-- WHAT THIS TASK INVOLVES --
Print the entire listing below word for word, excluding its pictures.

(DATA BLOCK)

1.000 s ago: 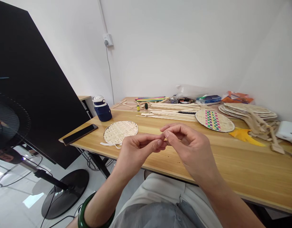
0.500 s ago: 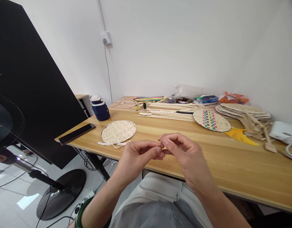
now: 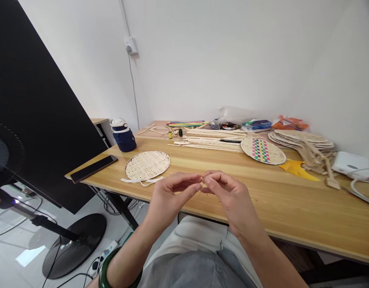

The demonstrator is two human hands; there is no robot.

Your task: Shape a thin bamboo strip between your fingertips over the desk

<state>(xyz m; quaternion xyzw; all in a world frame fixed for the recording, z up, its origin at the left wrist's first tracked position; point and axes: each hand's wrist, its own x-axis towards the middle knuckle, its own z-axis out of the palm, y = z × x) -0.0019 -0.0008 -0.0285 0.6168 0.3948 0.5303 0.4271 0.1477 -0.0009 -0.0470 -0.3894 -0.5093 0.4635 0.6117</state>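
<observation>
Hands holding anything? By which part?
A tiny pale sliver, pinched between fingertips of left hand and right hand; which part is too small to tell.

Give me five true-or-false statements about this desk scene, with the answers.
The left hand and right hand pinch a thin sliver together above the table's near edge. True.
The phone lies on the plain woven mat. False: it lies apart, at the table's left corner.
The coloured woven mat lies flat. True.
The blue bottle lies on its side. False: it stands upright.
A green bangle is on the right wrist. False: it is on the left.
</observation>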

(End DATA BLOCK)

-- REPLY TO THE EXERCISE --
1.000 s ago: 
0.500 s ago: 
now: 

The demonstrator is two human hands; there is no robot.

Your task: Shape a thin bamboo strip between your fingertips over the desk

<state>(xyz m; quaternion xyzw; all in a world frame fixed for the recording, z up, its origin at the left wrist's first tracked position; point and axes: each hand's wrist, its own x-axis towards the middle knuckle, its own z-axis out of the palm, y = z × x) -0.0019 -0.0008 -0.0285 0.6168 0.3948 0.5303 0.4271 0.1477 -0.0009 -0.0470 -0.3894 -0.5093 0.4635 0.6117</state>
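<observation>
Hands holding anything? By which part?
A tiny pale sliver, pinched between fingertips of left hand and right hand; which part is too small to tell.

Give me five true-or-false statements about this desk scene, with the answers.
The left hand and right hand pinch a thin sliver together above the table's near edge. True.
The phone lies on the plain woven mat. False: it lies apart, at the table's left corner.
The coloured woven mat lies flat. True.
The blue bottle lies on its side. False: it stands upright.
A green bangle is on the right wrist. False: it is on the left.
</observation>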

Nothing more remains for this exercise.